Wednesday, January 30, 2013

Moms Who Vax: Crazy Vaccine Lady

By Johanna H.

There is a meme that comes around every so often, one that I think is very easy to relate to. It shows a stick figure thoroughly frustrated at the computer who
is resisting going to bed because "someone is wrong on the Internet." I always chuckle when I see it, because there have definitely been those times in discussions on a wide variety of topics where I've just had to step away and let people "be wrong," if they choose to be. But I still post the Facebook links about vaccine safety, what new vaccines may be on the horizon, even though sometimes it feels like maybe I'm either boring the living daylights out of all the poor people who are friends with "that crazy vaccine lady" or even causing fights but continuing to post regarding a controversial parenting decision. 

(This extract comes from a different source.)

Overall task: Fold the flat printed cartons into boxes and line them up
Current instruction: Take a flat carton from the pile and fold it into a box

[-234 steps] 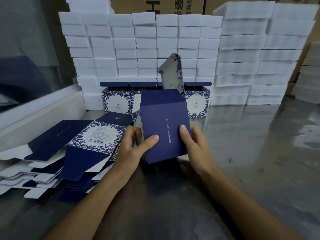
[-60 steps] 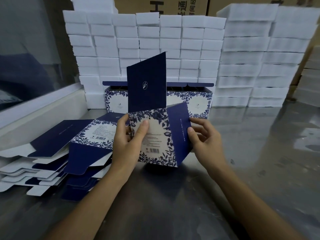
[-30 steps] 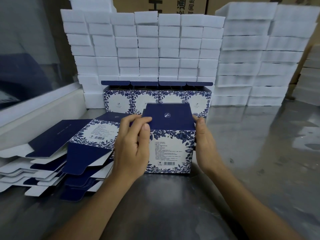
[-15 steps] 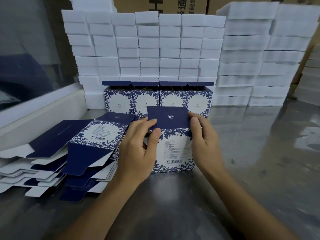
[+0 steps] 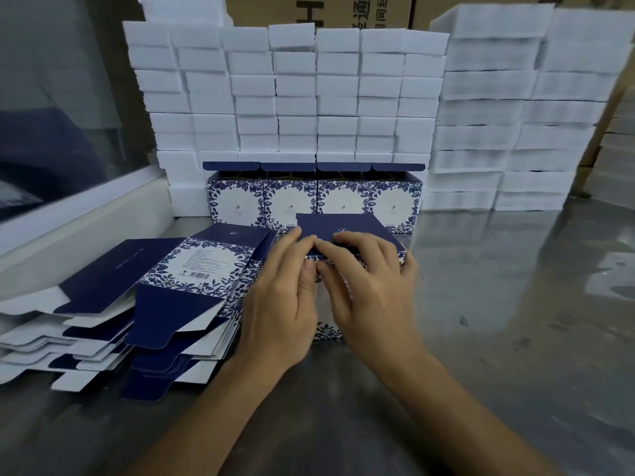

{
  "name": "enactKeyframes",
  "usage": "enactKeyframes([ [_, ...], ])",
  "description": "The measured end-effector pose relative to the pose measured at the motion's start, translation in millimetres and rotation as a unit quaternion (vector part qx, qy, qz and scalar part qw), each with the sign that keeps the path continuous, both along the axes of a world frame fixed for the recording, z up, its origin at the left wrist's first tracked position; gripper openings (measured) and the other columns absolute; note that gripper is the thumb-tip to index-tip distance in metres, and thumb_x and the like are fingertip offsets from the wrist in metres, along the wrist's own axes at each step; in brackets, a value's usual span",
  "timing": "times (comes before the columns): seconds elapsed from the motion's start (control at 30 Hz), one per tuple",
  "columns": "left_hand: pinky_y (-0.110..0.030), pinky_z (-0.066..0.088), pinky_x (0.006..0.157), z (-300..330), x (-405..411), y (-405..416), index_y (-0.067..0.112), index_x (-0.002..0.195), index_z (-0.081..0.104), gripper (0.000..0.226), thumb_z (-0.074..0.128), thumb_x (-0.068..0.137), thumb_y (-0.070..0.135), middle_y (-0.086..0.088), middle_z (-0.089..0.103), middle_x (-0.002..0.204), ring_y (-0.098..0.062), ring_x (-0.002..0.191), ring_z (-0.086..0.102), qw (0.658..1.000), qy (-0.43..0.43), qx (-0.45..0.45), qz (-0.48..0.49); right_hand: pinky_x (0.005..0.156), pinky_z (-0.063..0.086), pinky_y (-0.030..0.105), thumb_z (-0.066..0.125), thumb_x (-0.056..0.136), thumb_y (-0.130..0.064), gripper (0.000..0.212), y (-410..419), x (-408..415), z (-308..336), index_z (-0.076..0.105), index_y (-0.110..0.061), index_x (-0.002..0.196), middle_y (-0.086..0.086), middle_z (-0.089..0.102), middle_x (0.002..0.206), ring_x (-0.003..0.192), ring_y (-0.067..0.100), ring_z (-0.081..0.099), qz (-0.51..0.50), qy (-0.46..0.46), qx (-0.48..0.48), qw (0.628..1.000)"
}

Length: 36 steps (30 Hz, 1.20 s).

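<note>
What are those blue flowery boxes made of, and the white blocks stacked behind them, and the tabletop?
Blue boxes: apparently thin printed card, matte; the flat cartons show white undersides and crisp creases. White blocks: probably foam, with soft, slightly ragged edges. Tabletop: looks like metal, possibly steel; grey, glossy, mirroring the stacks.

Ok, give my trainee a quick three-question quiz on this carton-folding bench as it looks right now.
1. True or false: the row of finished boxes against the white foam blocks holds four boxes.
2. Multiple choice: the stack of flat cartons lies A) at the person's left, B) at the person's right, C) behind the row.
3. Short answer: what are the left hand and right hand both working on?

Key: 1 true. 2 A. 3 The navy top flap of the box being folded, which stands on the steel table in front of the row.
</note>
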<state>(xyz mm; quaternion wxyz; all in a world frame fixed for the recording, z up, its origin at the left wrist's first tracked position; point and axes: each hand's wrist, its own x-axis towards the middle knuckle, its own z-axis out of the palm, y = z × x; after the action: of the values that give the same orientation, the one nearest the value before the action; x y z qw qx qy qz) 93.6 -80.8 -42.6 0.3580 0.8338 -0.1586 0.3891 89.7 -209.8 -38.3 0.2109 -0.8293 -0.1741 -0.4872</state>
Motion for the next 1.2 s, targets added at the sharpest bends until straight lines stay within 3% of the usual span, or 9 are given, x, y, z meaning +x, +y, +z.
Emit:
enactKeyframes([
  [0.47,-0.027,0.047,0.092,2.6,-0.2,-1.8,0.011,0.123,0.063,0.037,0.038,0.101,0.025,-0.005,0.057,0.137,-0.017,0.124,0.056,1.000,-0.009,-0.012,0.011,0.082,0.042,0.052,0.057,0.096,-0.037,0.021,-1.0,8.4,6.1,0.073,-0.025,0.091,-0.005,0.065,0.099,0.095,0.023,0.059,-0.011,-0.019,0.046,0.999],
  [0.53,-0.028,0.047,0.093,2.8,-0.2,-2.1,0.011,0.123,0.063,0.036,0.039,0.101,0.026,-0.004,0.057,0.137,-0.017,0.124,0.056,1.000,-0.009,-0.014,0.011,0.078,0.044,0.050,0.058,0.097,-0.035,0.022,-9.7,11.2,2.9,0.074,-0.019,0.095,0.001,0.065,0.105,0.098,0.025,0.058,0.018,-0.021,0.065,0.998],
  [0.77,-0.032,0.050,0.090,0.3,1.4,-2.3,0.015,0.124,0.061,0.034,0.042,0.101,0.031,0.000,0.056,0.138,-0.013,0.123,0.055,1.000,-0.014,-0.023,0.007,0.095,0.051,0.043,0.063,0.096,-0.025,0.021,-21.6,18.8,-4.1,0.073,-0.008,0.105,0.018,0.051,0.133,0.120,0.032,0.055,0.099,0.040,0.150,0.983],
  [0.87,-0.031,0.050,0.088,-0.5,1.6,-1.8,0.015,0.124,0.060,0.034,0.043,0.100,0.031,0.002,0.055,0.138,-0.017,0.119,0.058,1.000,-0.016,-0.024,0.005,0.098,0.048,0.024,0.066,0.094,-0.027,0.020,-23.1,19.2,-2.3,0.071,-0.008,0.101,0.016,0.051,0.135,0.126,0.008,0.052,0.124,0.041,0.174,0.976],
  [0.93,-0.036,0.053,0.085,-0.8,1.5,-1.4,0.015,0.124,0.060,0.032,0.044,0.100,0.031,0.008,0.052,0.137,-0.021,0.114,0.062,0.999,-0.017,-0.033,0.003,0.095,0.037,0.004,0.066,0.092,-0.034,0.024,-24.9,18.3,-0.4,0.068,-0.011,0.098,0.010,0.056,0.129,0.126,-0.013,0.042,0.134,0.043,0.193,0.971],
  [0.97,-0.037,0.053,0.085,-0.8,1.5,-1.0,0.015,0.124,0.059,0.032,0.044,0.100,0.031,0.012,0.050,0.136,-0.021,0.114,0.062,0.999,-0.018,-0.037,0.003,0.094,0.034,0.002,0.066,0.092,-0.036,0.024,-26.3,18.7,0.1,0.067,-0.013,0.097,0.003,0.059,0.124,0.128,-0.009,0.043,0.138,0.050,0.204,0.968],
  [1.03,-0.034,0.052,0.087,-0.4,1.5,-0.7,0.016,0.124,0.059,0.032,0.045,0.100,0.032,0.017,0.045,0.133,-0.020,0.116,0.061,0.999,-0.021,-0.043,0.004,0.095,0.035,0.004,0.066,0.092,-0.035,0.019,-29.9,20.3,0.1,0.066,-0.016,0.098,-0.018,0.058,0.114,0.129,0.009,0.052,0.146,0.062,0.226,0.961],
  [1.1,-0.031,0.050,0.084,-0.1,1.7,-0.9,0.017,0.123,0.059,0.031,0.045,0.100,0.032,0.020,0.044,0.132,-0.022,0.114,0.062,0.999,-0.021,-0.047,0.005,0.097,0.040,0.012,0.063,0.092,-0.030,0.011,-32.4,22.8,-0.2,0.065,-0.021,0.096,-0.034,0.051,0.111,0.124,0.013,0.057,0.156,0.065,0.241,0.956],
  [1.2,-0.031,0.049,0.080,-1.6,2.0,-1.2,0.017,0.122,0.058,0.029,0.047,0.100,0.030,0.022,0.044,0.131,-0.026,0.107,0.065,0.999,-0.018,-0.049,0.006,0.096,0.044,0.022,0.061,0.093,-0.025,0.005,-32.8,25.4,-0.2,0.066,-0.023,0.091,-0.036,0.055,0.105,0.122,0.011,0.057,0.168,0.066,0.260,0.949],
])
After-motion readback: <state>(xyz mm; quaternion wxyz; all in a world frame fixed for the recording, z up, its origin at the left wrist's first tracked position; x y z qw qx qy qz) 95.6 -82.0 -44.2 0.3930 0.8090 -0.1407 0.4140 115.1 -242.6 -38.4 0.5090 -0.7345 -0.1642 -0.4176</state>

But this week a friend quietly told me that her children are now fully vaccinated in large part because of the information she was getting from me, but more
importantly because she simply had a counterweight to the anti-vaccine environment that she is surrounded by. Just having someone in her tribe of moms who fully immunizes helped give her the ability to feel confident in a choice to vaccinate her children. My friend is a loving, strong woman who makes educated and mindful decisions. In this case, all she needed was to see someone else making those same choices, too.

This is why I share on Facebook when the latest study on flu vaccine safety comes out, or when there is an update on how close to eradication we are with polio.
Every share, every bit of advocacy helps to create a culture that is more hopeful, more confident, and more at peace. I am The Crazy Vaccine Lady not because I
am so dazzlingly clever or because I’m just that committed to making sure all the "i"s are dotted and "t"s crossed, or even because somewhere somebody on the
Internet (or in the homeschool co-op) is wrong.

I will wear that Crazy Vaccine Lady badge because parents have a right to be afraid of the right things. And speaking parent to parent, mother to mother, is how
lives can be changed, and even how some lives will be saved: one conversation, one parent, one child, one shot at a time.

Johanna H. is a Catholic work-at-home mom who lives in the Northeast with her husband and six children.